Secondo il Codice di Diritto Canonico (cann. 1249-1253), tutti i fedeli cattolici sono tenuti al digiuno e all’astinenza dalle carni in queste due occasioni.

Con la nota pastorale “Il senso cristiano del digiuno e dell'astinenza” datata 4 ottobre 1994, la Conferenza Episcopale Italiana ha precisato e stabilito per l’Italia che:

“1) La legge del digiuno «obbliga a fare un unico pasto durante la giornata, ma non proibisce di prendere un po' di cibo al mattino e alla sera, attenendosi, per la quantità e la qualità, alle consuetudini locali approvate».
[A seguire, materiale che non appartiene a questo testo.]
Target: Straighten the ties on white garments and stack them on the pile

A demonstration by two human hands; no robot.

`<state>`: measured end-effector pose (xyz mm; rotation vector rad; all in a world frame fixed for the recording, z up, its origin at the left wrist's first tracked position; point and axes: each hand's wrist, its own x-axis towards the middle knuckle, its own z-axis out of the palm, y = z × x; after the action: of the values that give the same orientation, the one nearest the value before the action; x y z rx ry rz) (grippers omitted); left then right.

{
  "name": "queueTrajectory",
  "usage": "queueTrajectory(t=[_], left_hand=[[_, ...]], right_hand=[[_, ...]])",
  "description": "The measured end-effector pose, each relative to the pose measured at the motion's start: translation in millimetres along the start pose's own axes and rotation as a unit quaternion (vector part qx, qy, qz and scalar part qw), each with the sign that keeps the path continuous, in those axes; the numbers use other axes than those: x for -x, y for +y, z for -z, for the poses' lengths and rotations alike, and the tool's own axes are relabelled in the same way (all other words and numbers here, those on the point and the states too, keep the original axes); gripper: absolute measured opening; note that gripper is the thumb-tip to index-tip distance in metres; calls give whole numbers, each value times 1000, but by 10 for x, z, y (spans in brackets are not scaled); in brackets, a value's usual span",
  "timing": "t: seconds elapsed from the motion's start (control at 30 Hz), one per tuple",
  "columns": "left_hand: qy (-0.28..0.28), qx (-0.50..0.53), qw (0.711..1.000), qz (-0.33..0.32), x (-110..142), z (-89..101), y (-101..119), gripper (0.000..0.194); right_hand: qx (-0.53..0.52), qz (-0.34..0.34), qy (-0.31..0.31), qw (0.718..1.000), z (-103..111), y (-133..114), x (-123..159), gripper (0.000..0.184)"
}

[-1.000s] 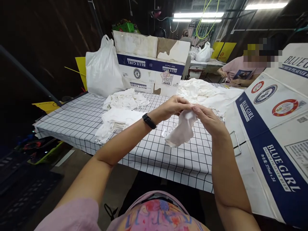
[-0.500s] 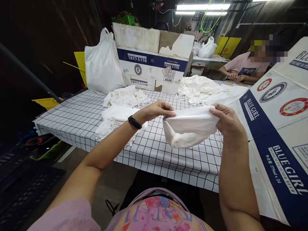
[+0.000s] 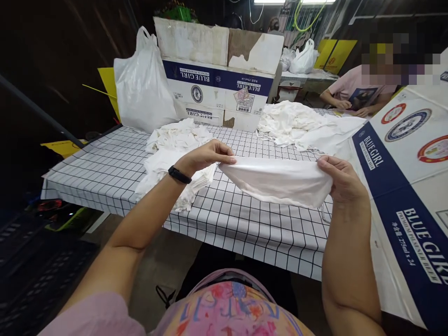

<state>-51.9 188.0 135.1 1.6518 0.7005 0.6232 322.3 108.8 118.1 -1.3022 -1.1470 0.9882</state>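
Holding a white cloth [image 3: 273, 179] out in the air above the near part of the checked bench [image 3: 252, 233], spreading it lengthwise between both hands. Pinching its upper left corner between thumb and fingers of the left hand [image 3: 206, 156], just beside a stack of cloths [image 3: 161, 161]; clamping its right end between thumb and fingers of the right hand [image 3: 345, 179], near the printed carton [image 3: 402, 154]. Leaving the top edge nearly straight, letting the lower edge sag in a shallow curve.

Probably risking a lost corner on the left, through pinching only a small bit of fabric while pulling outward. Perhaps also risking a snag at the lower right corner, from hanging so near the wire loop [image 3: 325, 214]; not showing clearly whether touching it or only passing in front. Possibly brushing the stack with the left forearm and knocking it askew, from reaching so close across it.

Compared with half a second ago, holding the two hands farther apart, stretching the cloth longer and flatter. Hanging less deeply below the fingers now, and showing less of a bunched fold at the lower left. Looking slightly farther down at the bench, too.
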Motion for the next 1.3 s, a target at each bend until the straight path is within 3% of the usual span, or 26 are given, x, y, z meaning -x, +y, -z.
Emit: queueTrajectory(t=[0.17, 0.37, 0.57, 0.77, 0.93, 1.03, 1.13, 1.3], left_hand=[[-42, 25, 999, 21, -32, -26, -109, 32], [-12, 51, 999, 11, -116, -101, -236, 35], [11, 65, 998, 2, -153, -70, -299, 37], [-31, 86, 995, 39, -206, -199, -534, 37], [-36, 82, 996, 15, -205, -198, -558, 36], [-45, 36, 998, 7, -155, -119, -514, 34], [-72, -18, 997, 26, -70, -23, -495, 33], [-61, -81, 995, 24, 51, 102, -420, 31]], right_hand=[[-34, -7, -11, 999, -7, 217, -40, 45], [-19, -3, -58, 998, -66, 384, -91, 47], [-45, 2, -23, 999, -50, 515, -117, 48], [23, -42, -90, 995, -179, 704, -17, 46], [91, -71, -193, 974, -172, 636, 59, 35], [7, -43, -94, 995, -82, 602, 37, 37], [-73, -4, 17, 997, 66, 636, -13, 41], [-37, 21, 18, 999, 257, 658, -15, 33]])
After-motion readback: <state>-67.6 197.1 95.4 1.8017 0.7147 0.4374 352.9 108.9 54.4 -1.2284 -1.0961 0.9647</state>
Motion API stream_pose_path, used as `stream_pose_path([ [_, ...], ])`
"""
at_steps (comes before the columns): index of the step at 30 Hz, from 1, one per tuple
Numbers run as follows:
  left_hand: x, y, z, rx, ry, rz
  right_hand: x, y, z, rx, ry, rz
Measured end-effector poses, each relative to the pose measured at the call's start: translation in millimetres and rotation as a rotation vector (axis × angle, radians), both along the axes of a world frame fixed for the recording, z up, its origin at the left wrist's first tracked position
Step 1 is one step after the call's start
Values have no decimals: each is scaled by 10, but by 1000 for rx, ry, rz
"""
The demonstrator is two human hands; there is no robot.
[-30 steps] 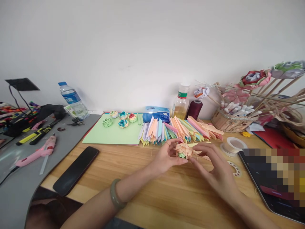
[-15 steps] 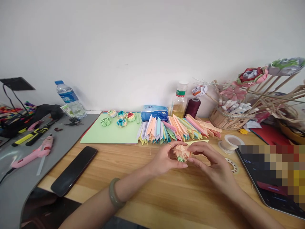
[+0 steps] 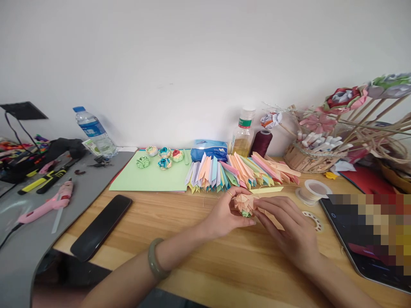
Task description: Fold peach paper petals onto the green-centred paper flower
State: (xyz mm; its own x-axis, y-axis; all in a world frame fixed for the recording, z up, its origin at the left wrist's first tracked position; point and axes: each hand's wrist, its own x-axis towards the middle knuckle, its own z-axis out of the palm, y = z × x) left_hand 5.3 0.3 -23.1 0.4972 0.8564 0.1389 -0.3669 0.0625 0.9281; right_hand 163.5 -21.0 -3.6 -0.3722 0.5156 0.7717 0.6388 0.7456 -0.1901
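A folded paper flower (image 3: pixel 244 202), peach petals with green at its lower end, is held above the wooden table. My left hand (image 3: pixel 222 217) grips it from the left, thumb below and fingers behind. My right hand (image 3: pixel 287 224) pinches the flower's right side between thumb and fingertips. Just behind lie rows of folded paper strips (image 3: pixel 210 173) in lilac, peach, green and other colours. Several finished paper flowers (image 3: pixel 165 163) rest on a stack of light green paper (image 3: pixel 147 182).
Phone (image 3: pixel 101 226) and pink glue gun (image 3: pixel 48 206) lie to the left, beside a water bottle (image 3: pixel 96 132). A tablet (image 3: pixel 342 239), a spool of clear line (image 3: pixel 314 191) and a wooden basket (image 3: pixel 302 161) stand right. Tissue pack (image 3: pixel 208 150), oil-like bottle (image 3: pixel 243 134) and maroon thread cone (image 3: pixel 261 143) line the wall.
My right hand has turned slightly, its fingers closer together at the flower's side. The flower has tilted a little in my left hand. The view has shifted slightly.
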Motion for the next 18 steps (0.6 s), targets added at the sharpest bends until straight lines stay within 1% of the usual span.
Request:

2) La legge dell’astinenza proibisce l’uso delle carni, come pure dei cibi e delle bevande che, ad un prudente giudizio, sono da considerarsi come particolarmente ricercati e costosi.

3) Il digiuno e l’astinenza, nel senso sopra precisato, devono essere osservati il Mercoledì delle Ceneri (o il primo venerdì di Quaresima per il rito ambrosiano) e il Venerdì della Passione e Morte del Signore Nostro Gesù Cristo; sono consigliati il Sabato Santo sino alla Veglia pasquale. […]

5) Alla legge del digiuno sono tenuti tutti i maggiorenni fino al 60° anno iniziato; alla legge dell’astinenza coloro che hanno compiuto il 14° anno di età.

6) Dall’osservanza dell’obbligo della legge del digiuno e dell’astinenza può scusare una ragione giusta, come ad esempio la salute. […]” (n. 13).

Concludendo la nota, i Vescovi italiani ricordano che: “I cristiani, partecipi per la grazia del Signore alla vita e alla missione della Chiesa, possono e devono dare un contributo originale e determinante, non solo all’edificazione del Corpo di Cristo, ma anche al benessere spirituale e sociale della comunità umana. Tale contributo è offerto anche dal loro stile di vita sobrio e talvolta austero: così diventano costruttori di una società più accogliente e solidale, e fanno crescere nella storia quella «civiltà dell’amore» che trova il suo principio nella verità proclamata dal Concilio con le parole: «L’uomo vale più per quello che è che per quello che ha»” (n. 17).